Targeted microbubbles are created by attaching a targeting ligand (such as a monoclonal antibody or a peptide) specific for the desired (endothelial) marker onto the shell of the microbubbles. Targeted ultrasound contrast agents have been used to assess vascular pathology associated with several intravascular markers, including P-selectin, ICAM-1, GpIIb/IIIa, the αv integrins and other markers of tumor angiogenesis.
FIG. 3: INCORPORATION OF DRUG INTO MICROBUBBLES
2) Drug release from Microbubbles (Fig. 4): Microbubbles are also proposed to be carriers to be used in drug delivery. Microbubbles on application of ultrasound undergo a process known as cavitation which results in bursting or breakup of the microbubble on application of ultrasound. On cavitation the body fluids start insonating creating acoustic cavitation. Further, as the microbubbles oscillate they then give rise to small eddies, these eddies give rise to micro streaming or micro jets resulting in increase in permeability of the cell membrane & facilitating drug transfer across the membrane. Sometimes the microbubbles may also be phagocytosed by the cell membrane resulting in drug release. Another possible mechanism is fusion of the phospholipid microbubble with the phospholipid bilayer of cell membrane resulting in delivery of the drug or genes directly into the cytoplasm of the cell membrane. This is the proposed mechanism for gene delivery as it transfers the gene in close proximity of the nucleus. The following figure shows drug delivery via the microbubbles;
- Drug delivery by cavitation (Fig. 5)
- Drug release by cavitation as well as increasing the permeability of cell membrane
- Phagocytosis of the microbubble by cell membrane
FIG. 4: DRUG RELEASE FROM MICROBUBBLES
FIG. 5: DRUG DELIVERY VIA MICROBUBBLE BY CAVITATION
- Since the microbubble delivers the drug in proximity to its target smaller dose of the drug is required as compared to conventional.
- Also since the drug is released near its target & due to the small dose a decrease in the side effects is noticed especially for antineoplastic drugs.
- By attaching various ligands these can be used for targeted drug delivery.
Mechanisms for Target Drug Delivery Using Microbubbles: Two possible strategies for delivering drugs and genes with microbubbles are emerging. The first consists on the ultrasound-mediated microbubble destruction, which is based on the cavitation of microbubbles induced by ultrasound application, and the second is the direct delivery of substances bound to microbubbles in the absence of ultrasound. Different drugs and genes can be incorporated into the ultrasound contrast agents. It has already been demonstrated that perfluorocarbon-filled albumin microbubbles avidly bind proteins and synthetic oligonucleotides 47.
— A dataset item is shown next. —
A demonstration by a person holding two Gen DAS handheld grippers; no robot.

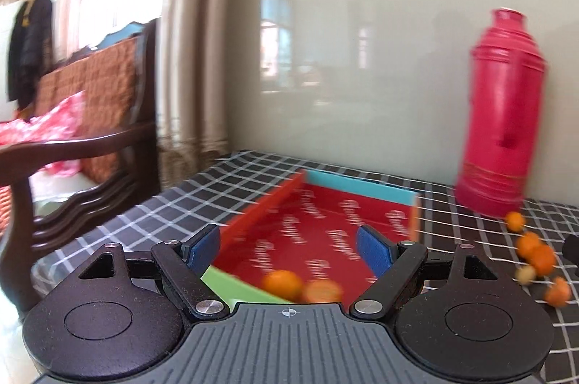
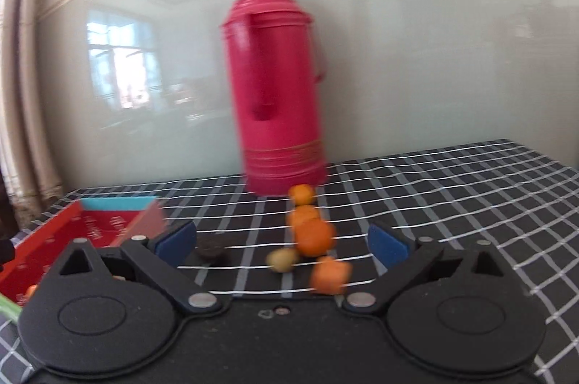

In a similar way, microbubbles can directly take up genetic material, such as plasmids and adenovirus and phospholipid-coated microbubbles have a high affinity for chemotherapeutic drugs 47, 48, 49. Furthermore, specific ligands for endothelial cell adhesion molecules, such as P-selectin and leukocyte intercellular adhesion molecule 1 (ICAM-1), can be attached to both lipid- and albumin-encapsulated microbubbles, which increases their deposition to activated endothelium 50, 51.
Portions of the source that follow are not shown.